Svizzera, 20 giugno 2019

Boom di cantieri nei Grigioni, soddisfazione... in Italia

Lo scorso marzo il cantone dei Grigioni aveva annunciato l'apertura di diversi cantieri, in particolare su strade cantonali e altre vie di collegamento. In tutto sull'insieme del territorio grigionese sarebbero circa 170 i cantieri attivi. Ciò dovrebbe portare evidenti benefici dal punto di vista dell'occupazione locale, se non fosse che per ora a manifestare soddisfazione per questo "boom" edilizio sono... gli italiani.

Almeno secondo quanto riferisce "La Provincia di Sondrio", che in un articolo pubblicato mercoledì loda le autorità grigionesi per la sua efficienza e le ricadute occupazionali per le regioni italiane limitrofe. “Non sono state necessarie – si legge sul quotidiano italiano - manifestazioni e minacce di sciopero, appelli comuni di sindacati e associazioni delle imprese e polemiche infinite fra le forze di governo, come avviene in Italia per lo sblocco dei cantieri richiesto a gran voce da tutte le categorie al governo. La nuova stagione di lavoro nei cantieri annunciata in marzo dal Cantone dei Grigioni sta facendo osservare
risultati importanti per l’occupazione, in attesa di potere notare conseguenze positive anche sul fronte della viabilità”.

Secondo Ticinonews, che riporta la vicenda, sarebbero infatti circa 2'500 i collaboratori e 270 dipendenti i dell’Ufficio tecnico dei Grigioni che si occupano della manutenzione stradale, di cui molti sono frontalieri.

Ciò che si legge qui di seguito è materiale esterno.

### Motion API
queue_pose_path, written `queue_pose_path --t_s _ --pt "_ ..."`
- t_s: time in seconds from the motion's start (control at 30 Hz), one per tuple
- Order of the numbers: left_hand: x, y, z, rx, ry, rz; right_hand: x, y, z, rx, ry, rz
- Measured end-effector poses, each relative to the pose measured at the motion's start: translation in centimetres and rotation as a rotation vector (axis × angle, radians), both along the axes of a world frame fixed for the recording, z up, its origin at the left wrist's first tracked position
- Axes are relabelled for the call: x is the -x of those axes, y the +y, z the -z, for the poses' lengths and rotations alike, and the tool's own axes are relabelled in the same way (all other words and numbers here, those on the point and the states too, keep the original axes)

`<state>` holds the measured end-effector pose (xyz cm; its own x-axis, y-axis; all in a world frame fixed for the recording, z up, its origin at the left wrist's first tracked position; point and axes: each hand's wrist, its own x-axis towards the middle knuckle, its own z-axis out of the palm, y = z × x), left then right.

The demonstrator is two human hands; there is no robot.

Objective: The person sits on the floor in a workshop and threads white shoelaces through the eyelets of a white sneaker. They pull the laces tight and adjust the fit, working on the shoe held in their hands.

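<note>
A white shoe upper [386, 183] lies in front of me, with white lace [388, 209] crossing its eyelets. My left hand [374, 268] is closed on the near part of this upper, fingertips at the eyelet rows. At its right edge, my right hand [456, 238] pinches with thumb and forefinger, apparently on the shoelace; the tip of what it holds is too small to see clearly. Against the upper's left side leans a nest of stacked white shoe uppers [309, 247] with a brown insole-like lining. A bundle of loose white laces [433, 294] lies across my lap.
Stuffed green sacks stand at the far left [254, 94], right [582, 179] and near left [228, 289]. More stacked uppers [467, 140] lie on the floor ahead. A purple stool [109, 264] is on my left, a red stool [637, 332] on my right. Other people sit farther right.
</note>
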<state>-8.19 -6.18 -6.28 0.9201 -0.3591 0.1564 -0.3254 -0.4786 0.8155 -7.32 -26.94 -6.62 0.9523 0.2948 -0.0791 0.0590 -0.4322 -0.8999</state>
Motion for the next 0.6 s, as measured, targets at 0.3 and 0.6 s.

A essere soddisfatti sono però anche i sindacalisti svizzeri, come Arno Russi, segretario della sede di St. Moritz del sindacato Unia, che alle colonne del quotidiano della Val Chiavenna loda l'operato del governo grigionese e il conseguente boom occupazionale. “Nonostante lo scandalo che ha coinvolto alcuni anni fa numerose aziende del settore, il Cantone ha investito ingenti risorse per sistemate le strade. Per le ditte della regione è un gran bel segnale, il governo agisce in modo efficace e lungimirante. Ogni semaforo vuol dire almeno una decina di operai al lavoro, questo determina un’influenza positiva sul settore. C’è lavoro per tutti in edilizia!”.